Converting a TensorFlow 1 Image Classifier

The following example converts the TensorFlow Inception V1 image classifier to a Core ML neural network classifier model that directly predicts the class label of the input image. It demonstrates the importance of setting the image preprocessing parameters correctly to get the right results.

Prerequisites

To use TensorFlow 1 (version 1.15) for this example, you may need to change your version of Python to one that works with TensorFlow 1. For details, see the following:

You may also need to install Pillow, Requests, and matplotlib. The following commands work for a Miniconda environment:

conda install python=3.7.9
conda install tensorflow==1.15
pip install pillow
conda install requests 
conda install matplotlib

Download the Model

The following code downloads the Inception V1 frozen TF graph (the .pb file):

# Download the model and class label package
from __future__ import print_function
import  os, sys
import tarfile

def download_file_and_unzip(url, dir_path='.'):
    """Download the frozen TensorFlow model and unzip it.
    url - The URL address of the frozen file
    dir_path - local directory
    """
    if not os.path.exists(dir_path):
        os.makedirs(dir_path)
    k = url.rfind('/')
    fname = url[k+1:]
    fpath = os.path.join(dir_path, fname)

    if not os.path.exists(fpath):
        if sys.version_info[0] < 3:
            import urllib
            urllib.urlretrieve(url, fpath)
        else:
            import urllib.request
            urllib.request.urlretrieve(url, fpath)
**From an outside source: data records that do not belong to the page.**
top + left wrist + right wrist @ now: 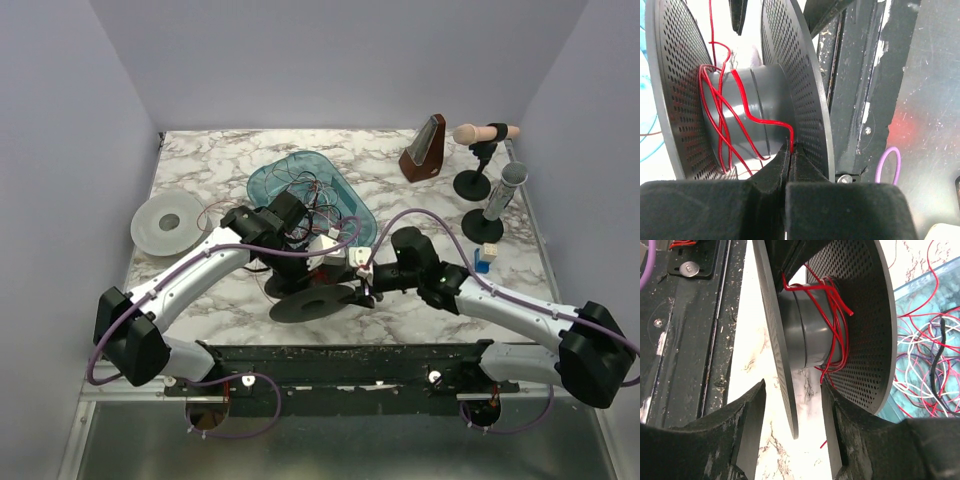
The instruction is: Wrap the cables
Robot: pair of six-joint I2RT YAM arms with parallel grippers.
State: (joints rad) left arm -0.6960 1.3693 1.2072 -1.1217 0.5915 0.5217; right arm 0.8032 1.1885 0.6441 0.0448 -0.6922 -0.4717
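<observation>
The cables [320,190] lie mostly as a loose tangle of red, white, black and pink loops in the blue tray [262,178] at the middle of the counter [200,160]. One red strand [720,117] makes a few crossing turns round the grey hub of the perforated spool [805,100]. Your left gripper [791,150] has its jaws together, pinching that strand right at the flange. Your right gripper [794,390] has its jaws apart, straddling one flange without gripping it. With no jaws clamping the spool, a pull on the strand could, I judge, drag or tip it, or slip the slack turns off the hub. The right wrist view shows a free red end sticking off the hub and the tangle beyond; only the left wrist view shows the pinch.
</observation>
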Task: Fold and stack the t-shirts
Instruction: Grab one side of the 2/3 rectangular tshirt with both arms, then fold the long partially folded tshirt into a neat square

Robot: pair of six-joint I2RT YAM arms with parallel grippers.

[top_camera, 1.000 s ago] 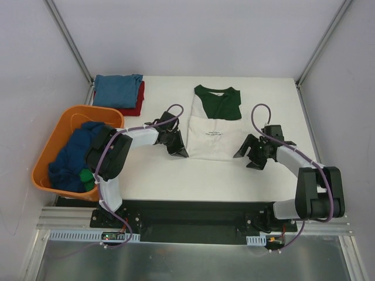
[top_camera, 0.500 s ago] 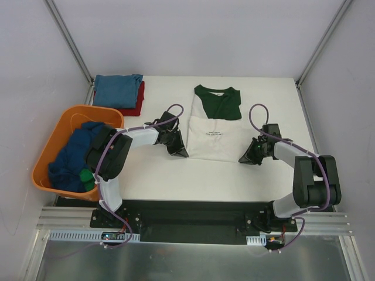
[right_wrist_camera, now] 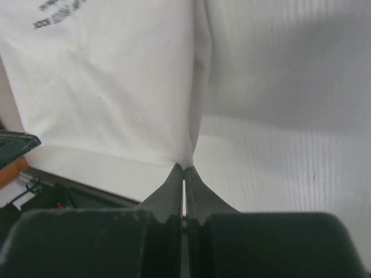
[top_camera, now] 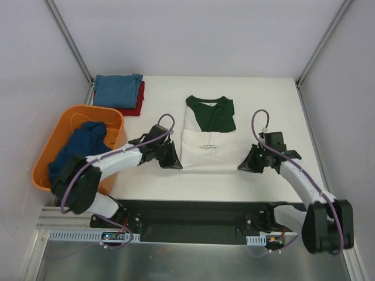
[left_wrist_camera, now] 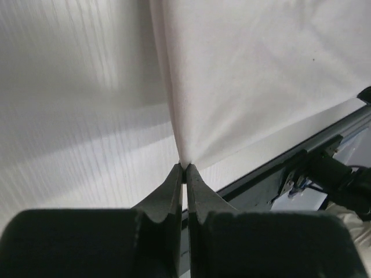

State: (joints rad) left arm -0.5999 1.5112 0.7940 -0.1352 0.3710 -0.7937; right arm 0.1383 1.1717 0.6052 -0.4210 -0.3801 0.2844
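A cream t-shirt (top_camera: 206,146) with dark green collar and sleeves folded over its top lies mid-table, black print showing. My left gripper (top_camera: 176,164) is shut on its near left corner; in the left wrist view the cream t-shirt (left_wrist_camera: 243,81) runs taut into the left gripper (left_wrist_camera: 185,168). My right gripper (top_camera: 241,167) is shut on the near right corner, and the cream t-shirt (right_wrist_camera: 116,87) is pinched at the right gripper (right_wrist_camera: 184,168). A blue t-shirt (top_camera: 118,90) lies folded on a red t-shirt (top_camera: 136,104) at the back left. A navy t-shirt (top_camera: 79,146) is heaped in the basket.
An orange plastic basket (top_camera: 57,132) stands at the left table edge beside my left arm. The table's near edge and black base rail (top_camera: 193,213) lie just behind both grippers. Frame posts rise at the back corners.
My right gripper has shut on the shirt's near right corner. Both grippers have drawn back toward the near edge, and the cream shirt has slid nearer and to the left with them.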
    tar = tarfile.open(fpath)
    tar.extractall(dir_path)
    tar.close()

inception_v1_url = 'https://storage.googleapis.com/download.tensorflow.org/models/inception_v1_2016_08_28_frozen.pb.tar.gz'
download_file_and_unzip(inception_v1_url)

Load the Graph Definition

The following code loads the TensorFlow graph to find the input and output tensor names. You use them in the conversion process and for running the graph for a numerical accuracy check:

# Load the TF graph definition
import tensorflow as tf # 1.x


tf_model_path = './inception_v1_2016_08_28_frozen.pb'
with open(tf_model_path, 'rb') as f:
    serialized = f.read()
tf.reset_default_graph()
original_gdef = tf.GraphDef()
original_gdef.ParseFromString(serialized)

# Lets get some details about a few ops in the beginning and the end of the graph
with tf.Graph().as_default() as g:
    tf.import_graph_def(original_gdef, name='')
    ops = g.get_operations()
    N = len(ops)
    for i in [0,1,2,N-3,N-2,N-1]:
        print('\n\nop id {} : op type: "{}"'.format(str(i), ops[i].type));
        print('input(s):'),
        for x in ops[i].inputs:
            print("name = {}, shape: {}, ".format(x.name, x.get_shape())),
        print('\noutput(s):'),
        for x in ops[i].outputs:
            print("name = {}, shape: {},".format(x.name, x.get_shape())),

As shown in the following results, the output of the Placeholder op is the input (input:0), and the output of the Softmax op (near the end of the graph) is the output (InceptionV1/Logits/Predictions/Softmax:0).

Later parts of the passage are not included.